In an ecosystem some animals will be dependent on plants to provide for their other needs, as well as for food. For example, trees and other plants release the vital oxygen animals need to survive. Trees also provide shelter and nesting sites for birds and small mammals as well as homes for bees, beetles and other invertebrates. Understanding how living things depend on each other for their survival helps children to think and talk about their experiences of the natural world in new ways. Ideas such as interdependence and ecosystems can excite children’s minds and move their imaginations. No longer will they see a tree as just something to climb; when looked at through scientific eyes they can see the vital role it plays in supporting the biodiversity of the ecosystem. By understanding ecosystems, children are able to visualise the bigger picture of how living things are connected and the effect destroying vegetation can have on animal populations.

Further understanding of ecosystems comes from ideas such as adaptation and inheritance. Adaptation is the way living things change over time to suit their environment. Adaptation to their environment happens because of the small differences that occur in offspring as a result of reproduction. Over generations, the small changes accumulate so that living things become progressively better suited for a particular way of life. Eventually they can become so well adapted to a way of life that they cannot survive in any other way. Imagine what this means to birds and other woodland animals when a woodland is cleared to make way for urban development. Where do they go? Where else can they find similar habitats? As ever more woodlands are destroyed, gardens and green spaces in the towns become their only refuge. By understanding the science, children appreciate the reasons why nature is in such serious trouble and become aware of the potentially devastating consequences unnatural changes to the environment can have for wildlife. By adopting the big ideas as their own, children are able to develop informed arguments about the need to protect the natural environment and decide for themselves how to act.

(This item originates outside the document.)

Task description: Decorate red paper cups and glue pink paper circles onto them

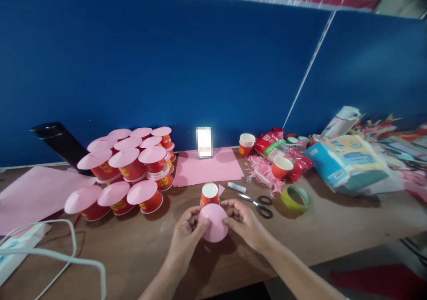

Inheritance and adaptation also underpin our understanding of evolution. Evolution through natural selection is the process that has created the remarkable diversity of wildlife which enriches our lives and is essential for our health and wellbeing. By learning about evolution children are able to see the bigger picture of how life developed on earth and are able to make sense of their place on the evolutionary ‘tree of life’. By looking back at their common ancestors children learn to see the living world with new eyes and are able to see themselves as part of nature, rather than just an observer.

Working towards understanding big ideas such as interdependence, inheritance and adaptation can be used to inform children’s thinking about issues related to their own wellbeing, as well as the wellbeing of the natural world. The activities and projects set out in this book support the progressive development of these scientific ideas, which can influence the way children relate to the natural world.